A robot may be designed to be a symbol manipulating machine (*), but that's the most it can do: manipulate inherently meaningless objects -- and only so long as the rules by which the manipulations are to be performed can *also* be represented symbolically.

And, every symbol which the robot is capabale of manipulating may itself but symbolize some other symbol. That is, there is no requirement that a robot's symbols symbolize ("point to") any actual meaning or even any actual physical object. There is no meaning in the robot, anywhere -- and the robot understands nothing, and never can understand anything.

In contrast, a thought or concept is not a symbol, but rather is intrinsically meaningful, and cannot by used as a symbol (**).

Now, we obligately use symbols to communicate our concepts/thoughts one to another. This is probably at the root of the difficulty so many have with fully grasping the truth that symbols are utterly meaningless.

(*) And, it seems to me, a machine which cannot manipulate symbols cannot rightly be called a 'robot.'

(**) One may choose to use the symbols one normally uses to stand for some concept to stand for some other concept, but the one concept itself is not standing for the other concept.

Ilíon wrote (commenting on E.Feser's post) --
On 'the problem of rationality' --

"Rather, we are able to go from one thought to another in accordance with the laws of logic. Now, it might seem that the robot of our example, and computers generally, can do the same thing insofar as we can program them to carry out mathematical operations and the like. But of course, we have had to program them to do this. We have had to assign a certain interpretation to the otherwise meaningless symbolic representations we have decided to count as the “premises” and “conclusion” of a given inference the machine is to carry out, and we have had to design its internal processes in such a way that there is an isomorphism between them and the patterns of reasoning studied by logicians. But no one has to assign meaning to our mental processes in order for them to count as logical."

The reason we can design and program a robot/computer such that we can use it to simulate a logical inference is because we can use meaningless symbols to represent not only objects or states or concepts but also to represent logical operations. If the last were impossible, then computers would be impossible.

Yet, the computer is always and only a machine designed for the manipulation of utterly meaningless symbols. The computer does not, and cannot, ratiocinate; it manipulates symbols.

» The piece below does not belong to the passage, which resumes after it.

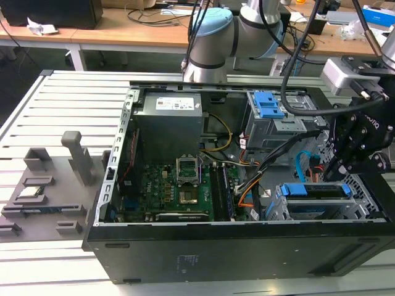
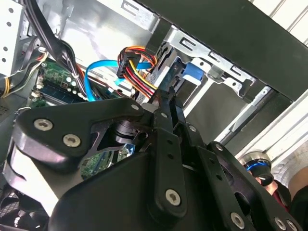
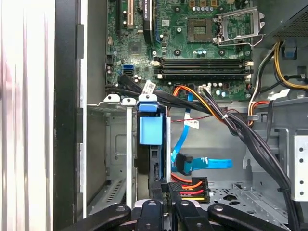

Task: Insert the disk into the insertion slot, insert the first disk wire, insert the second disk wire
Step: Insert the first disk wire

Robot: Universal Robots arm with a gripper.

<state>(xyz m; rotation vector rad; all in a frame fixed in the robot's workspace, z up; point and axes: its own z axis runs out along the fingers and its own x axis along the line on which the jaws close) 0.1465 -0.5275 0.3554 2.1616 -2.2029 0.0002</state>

A computer is but a glorified abacus, and symbol manipulation is not thought -- the difference between a robot or computer (which is to say, in both cases, a computer program) and a mind is not a difference of degree, but of kind. Symbol manipulation may be (and frequently is) used by human minds as an aid to clarity of thought, but it is not itself thought.

A computer is but a glorified abacus -- and no one in his right mind ever imagines that an abacus could ever think, or that one could ever be a mind.

Why then does anyone (asserting himself to be thinking clearly) imagine that a computer program could think or could be a mind, if only it were complex enough and/or running on a fast enough machine? Does the design of the physical machine, such that electro-magnetic patterns are used to represent the material beads of an abacus change the nature of symbol manipulation? Does the design of the physical machine, such that no person must be detailed to manually flip the virtual beads change the nature of symbol manipulation? Does the design of the physical machine, such that the sub-machine which flips the virtual beads can do so millions of times per second change the nature of symbol manipulation?

"Of the three, the problem of rationality seems to get the least attention from contemporary philosophers. Fodor himself thinks that this problem is the one contemporary philosophers have most plausibly been able to solve in a way that vindicates materialism, and that they have done so (contrary to what my statement of the problem suggests) precisely by thinking of rational thought processes as computational processes over formal symbols encoded in the brain."

They "solve" the problem with respect to materialism, and in materialism's favor, by wholly misrepresenting the problem, and generally by improperly/falsely conflating symbol manipulation with thought.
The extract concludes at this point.